Photo: Robert Wright for The New York Times
It seems as though this discussion crops up every now and again on our site here. We’ve written about alternative spaces before and we’re currently working out of a house on the edge of the University campus. I think that these spaces that can be multi-use, imagined to facilitate multiple activities, and multiple people provide the opportunity to do things that would be exciting and challenging in new ways.

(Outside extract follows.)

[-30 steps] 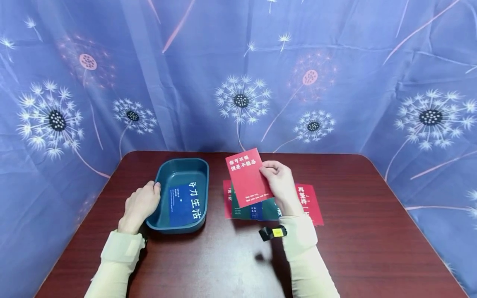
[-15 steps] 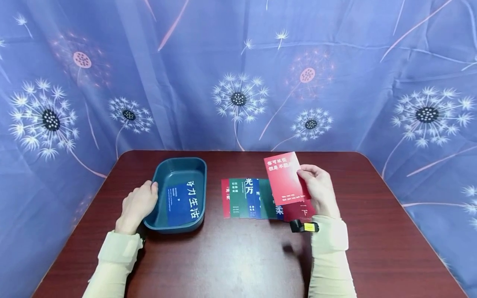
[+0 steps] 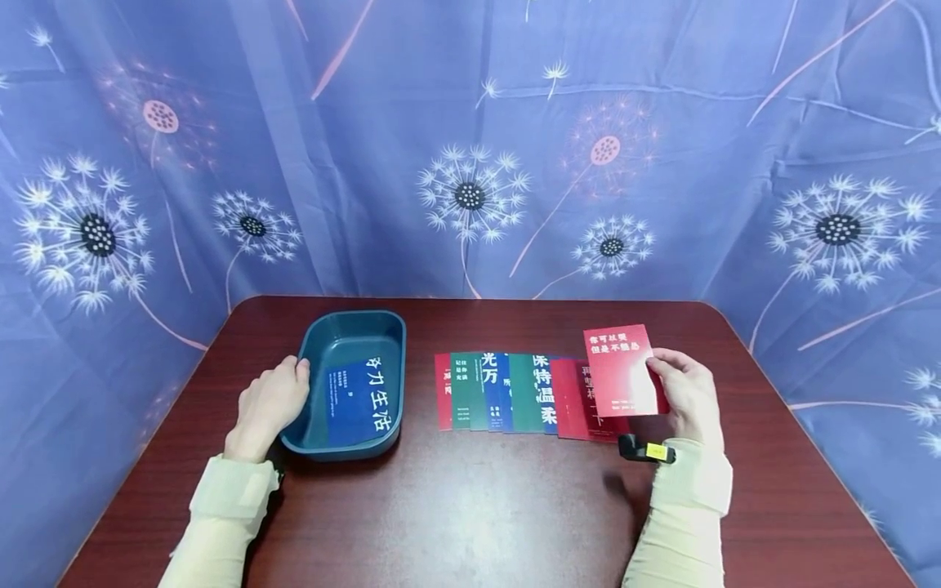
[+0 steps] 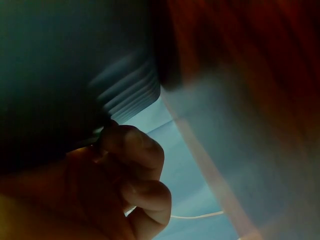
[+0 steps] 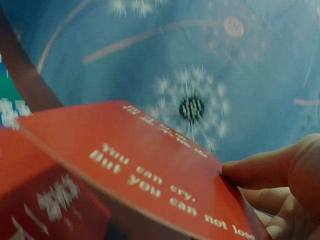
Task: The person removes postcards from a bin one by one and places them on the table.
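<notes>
My left hand (image 3: pixel 266 407) grips the tub (image 3: pixel 354 336); the red card (image 3: pixel 621 371), pinched one-sidedly by my right hand (image 3: pixel 689 396), could slip.

Card row (image 3: pixel 531 394) partly hidden behind red card (image 3: pixel 617 377); tub (image 3: pixel 354 339) cropped, left wrist view.

My left forearm (image 3: pixel 209 539) reaches forward from the lower left, slanting inward, and my left hand (image 3: pixel 268 404) lies with its back upward, fingers (image 4: pixel 155 195) bent in a grip. My right forearm (image 3: pixel 676 539) stretches forward too, nearly straight, leaning slightly outward. My right hand (image 3: pixel 691 396) pinches, the thumb (image 5: pixel 262 172) extended and other fingers tucked under it. Pale sleeves (image 3: pixel 691 482) cover both forearms, and my hands are well apart.
</notes>
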Demonstrator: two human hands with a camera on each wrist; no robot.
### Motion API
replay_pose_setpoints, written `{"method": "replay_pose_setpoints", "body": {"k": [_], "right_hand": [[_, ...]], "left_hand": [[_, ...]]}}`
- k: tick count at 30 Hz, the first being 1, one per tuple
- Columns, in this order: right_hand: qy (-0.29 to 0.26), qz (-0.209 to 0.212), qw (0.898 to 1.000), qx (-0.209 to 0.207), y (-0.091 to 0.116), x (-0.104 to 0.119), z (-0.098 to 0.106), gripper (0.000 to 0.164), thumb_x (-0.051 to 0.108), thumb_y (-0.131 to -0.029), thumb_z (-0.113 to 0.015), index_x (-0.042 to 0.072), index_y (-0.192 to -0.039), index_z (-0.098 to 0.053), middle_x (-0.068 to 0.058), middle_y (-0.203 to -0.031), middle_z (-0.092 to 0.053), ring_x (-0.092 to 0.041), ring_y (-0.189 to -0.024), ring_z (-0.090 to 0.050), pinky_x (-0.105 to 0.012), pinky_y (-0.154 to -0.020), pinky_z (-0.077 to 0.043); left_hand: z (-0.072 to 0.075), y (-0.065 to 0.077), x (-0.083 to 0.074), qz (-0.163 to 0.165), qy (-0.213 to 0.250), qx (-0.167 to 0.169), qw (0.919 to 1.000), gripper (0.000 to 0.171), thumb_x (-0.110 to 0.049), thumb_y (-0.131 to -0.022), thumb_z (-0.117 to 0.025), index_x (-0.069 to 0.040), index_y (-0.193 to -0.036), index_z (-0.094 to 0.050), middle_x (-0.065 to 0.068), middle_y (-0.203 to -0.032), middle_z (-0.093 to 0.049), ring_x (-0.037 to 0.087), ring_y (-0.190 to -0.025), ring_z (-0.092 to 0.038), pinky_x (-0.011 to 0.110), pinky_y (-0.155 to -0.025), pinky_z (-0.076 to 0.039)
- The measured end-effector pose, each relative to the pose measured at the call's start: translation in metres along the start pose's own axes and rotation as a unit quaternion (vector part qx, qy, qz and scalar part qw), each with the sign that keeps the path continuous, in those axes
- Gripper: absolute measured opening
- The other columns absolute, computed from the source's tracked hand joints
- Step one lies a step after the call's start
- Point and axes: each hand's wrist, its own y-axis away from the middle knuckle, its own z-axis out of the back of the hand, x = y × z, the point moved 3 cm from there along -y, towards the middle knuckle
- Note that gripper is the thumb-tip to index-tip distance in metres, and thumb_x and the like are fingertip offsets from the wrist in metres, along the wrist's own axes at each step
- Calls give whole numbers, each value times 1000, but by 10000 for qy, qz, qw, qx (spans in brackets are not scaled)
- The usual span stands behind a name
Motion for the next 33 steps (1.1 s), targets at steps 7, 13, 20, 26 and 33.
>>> {"method": "replay_pose_setpoints", "body": {"k": [7, 13, 20, 26, 33], "right_hand": [[381, -449, 9954, 761, -8, -18, 10, 23, 9, -98, -54, -1, -119, -55, 4, -75, -62, -10, -64, -61, -27, -58, -53], [429, -693, 9899, 1158, -11, -29, 7, 35, 6, -99, -48, -9, -130, -42, -2, -78, -63, -14, -66, -63, -33, -61, -55], [767, -727, 9873, 1182, -13, -39, 3, 39, 6, -98, -47, -11, -133, -41, -4, -80, -62, -16, -66, -64, -34, -62, -56], [1158, -608, 9876, 871, -12, -44, 2, 38, 5, -97, -47, -12, -132, -45, -5, -87, -60, -15, -72, -59, -30, -63, -53], [1347, -544, 9869, 700, -15, -47, -4, 42, 5, -95, -46, -10, -135, -45, -16, -101, -58, -17, -70, -60, -31, -61, -53]], "left_hand": [[0, -2, -2, -10, -23, 21, 10000, 51, -39, -106, -26, 3, -125, -49, 35, -112, -56, 50, -95, -57, 62, -76, -43], [-2, -2, -1, 8, -17, 33, 10000, 52, -39, -106, -26, 3, -127, -48, 34, -113, -56, 50, -95, -57, 63, -77, -43], [-2, 1, 1, 59, 5, 79, 10000, 54, -39, -106, -26, 4, -130, -46, 34, -116, -55, 49, -96, -57, 64, -79, -43], [-2, 1, 0, 18, -11, 72, 10000, 53, -39, -106, -26, 4, -129, -48, 35, -115, -56, 49, -95, -57, 63, -78, -44], [-1, 2, 0, 1, -7, 7, 10000, 51, -39, -106, -26, 3, -125, -49, 34, -112, -57, 49, -94, -57, 62, -76, -44]]}}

It seems to me from this article in the NY Times, that these apartment galleries (one of them featuring work by Lisa Ann Auerbach is featured above) are possible because of the density of people willing to attend in a place like New York. So, how would this translate to a place like Windsor, with a painfully obvious lesser density? Well, thinking back to Steven’s post back in June, it makes me believe that indeed, spaces/venues like this would be exciting and workable, even with the somewhat limited density we face in the city.
The excitement around these spaces would surely be due to the way in which they could act differently than a normal gallery space does. It also helps to imagine ways of presenting artwork and creative research that isn’t faced with the same kinds of burdens that showing in a gallery space requires. And in some ways, I’m not even sure that it’s really a matter of space, but a matter of personnel, someone willing to commit a limited amount of time to organizing things.
Why aren’t there art crawls down the student rental-filled streets surrounding the University? Even curating work on a series of porches or front lawns? What if the idea of the Open Corridor festival was translated to a much smaller scale, focused on a single block at a time? Would it work?